China · Europa · 8/09/2008 - 11h35 - 13 Comentários

Se há um país que está se saindo bem economicamente no mundo é a China. Um truísmo, por certo – todos o sabem. Mas aproveitando-se da crise econômica nos EUA, por exemplo, os chineses estão comprando mais e maiores participações societárias em empresas norte-americanas diversas. Não apenas, informa o Daily Telegraph: no Reino Unido, também.

A bolsa de valores britânica cai e o dinheiro chinês vai entrando: Cadbury, HSBC, a Bolsa de Valores de Londres, Marks & Spencer, Tesco, Old Mutual, Prudential. A se contar o valor atual das ações, são uns 16 bilhões de dólares que entraram no Reino Unido vindos do Banco Central Chinês. Este é o naco conhecido. Como as transações vêm através de uma complexa engenharia financeira, não é elementar traçar a origem de todos os investidores que estão aparecendo para aproveitar o momento ruim da bolsa.

Nesta faixa – dos 16 bilhões – os chineses já estão entre os 25 maiores investidores da Bolsa de Valores de Londres. É uma movimentação nova, esta, de sair comprando ações de empresas privadas no Ocidente. Até 2007, 18 bilhões de dólares era tudo o que tinham nas bolsas do exterior. Hoje, é quase o que têm só em Londres. O governo chinês dispõe de 1,7 trilhões de dólares em moeda estrangeira. Deste total, algo entre 70 e 80 bilhões foram separados para a formação deste fundo que investe nas bolsas. É o maior fundo em operação no mundo.

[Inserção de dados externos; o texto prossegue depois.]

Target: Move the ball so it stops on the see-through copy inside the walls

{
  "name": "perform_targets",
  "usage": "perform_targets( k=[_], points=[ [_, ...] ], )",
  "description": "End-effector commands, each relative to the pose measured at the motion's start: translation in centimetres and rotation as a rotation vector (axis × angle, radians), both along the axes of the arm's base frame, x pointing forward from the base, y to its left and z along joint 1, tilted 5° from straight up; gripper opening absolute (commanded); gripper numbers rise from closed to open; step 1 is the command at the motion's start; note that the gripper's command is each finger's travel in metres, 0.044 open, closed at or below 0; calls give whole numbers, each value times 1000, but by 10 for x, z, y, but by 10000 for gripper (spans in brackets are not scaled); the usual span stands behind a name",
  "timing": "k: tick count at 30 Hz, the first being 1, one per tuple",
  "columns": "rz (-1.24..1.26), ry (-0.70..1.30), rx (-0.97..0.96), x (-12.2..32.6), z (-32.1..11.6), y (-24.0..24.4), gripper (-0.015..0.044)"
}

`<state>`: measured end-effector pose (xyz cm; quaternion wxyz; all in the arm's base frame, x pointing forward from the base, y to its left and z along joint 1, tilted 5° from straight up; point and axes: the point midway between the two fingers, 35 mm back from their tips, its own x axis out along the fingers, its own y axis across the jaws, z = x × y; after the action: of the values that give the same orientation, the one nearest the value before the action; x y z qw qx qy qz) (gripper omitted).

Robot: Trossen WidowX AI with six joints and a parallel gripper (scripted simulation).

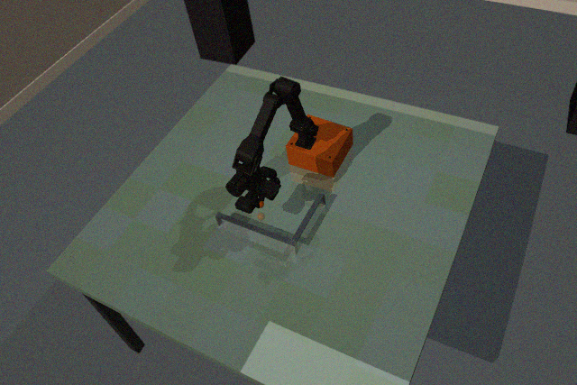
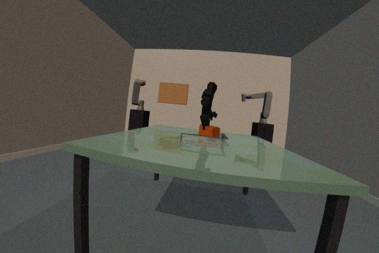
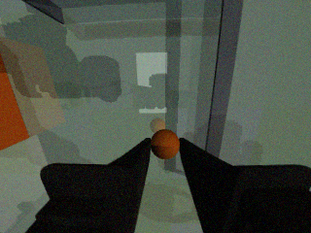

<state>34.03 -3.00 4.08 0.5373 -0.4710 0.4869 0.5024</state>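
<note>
The orange ball (image 1: 261,205) (image 3: 165,145) is between the fingertips of my gripper (image 1: 258,205) (image 3: 164,142), which is shut on it. In the wrist view one fingertip touches each side. The ball appears to be a little above the table. The paler see-through copy (image 1: 261,216) (image 3: 156,125) shows close beside the ball, just behind it in the wrist view. The long clear wall (image 1: 256,227) (image 3: 230,53) runs near the copy, and the other clear wall (image 1: 309,218) meets it at a corner. The fingertips are too small to judge in the exterior view.
The orange box (image 1: 308,159) (image 2: 205,131) (image 3: 11,114) under the arm's base stands behind the walled area. The glass table (image 1: 372,269) (image 2: 137,155) carries reflections and shadows of the arm and walls. Two grey arms stand beyond it in the exterior view.
</note>
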Motion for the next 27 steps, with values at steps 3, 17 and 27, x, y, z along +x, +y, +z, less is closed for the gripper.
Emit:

Mesmo internamente, na China, a movimentação gera críticas. Uma delas é de que alguns dos que governam estes fundos, em geral, têm experiência no comando da economia e dos bancos chineses. Não é pouco. Mas as grandes bolsas de valores do ocidente envolvem jogos de complexidade diferente. O maior fundo em operação no mundo, portanto, é comandado por gente com pouca experiência no ramo.

O objetivo, a princípio, é investir. Não dominar. Após quebrar a cara com a resistência do governo norte-americano com uma compra, no ano passado, os chineses hoje tentam não comprar mais do que 3% das ações de cada empresa. Assim, não chamam a atenção de ninguém.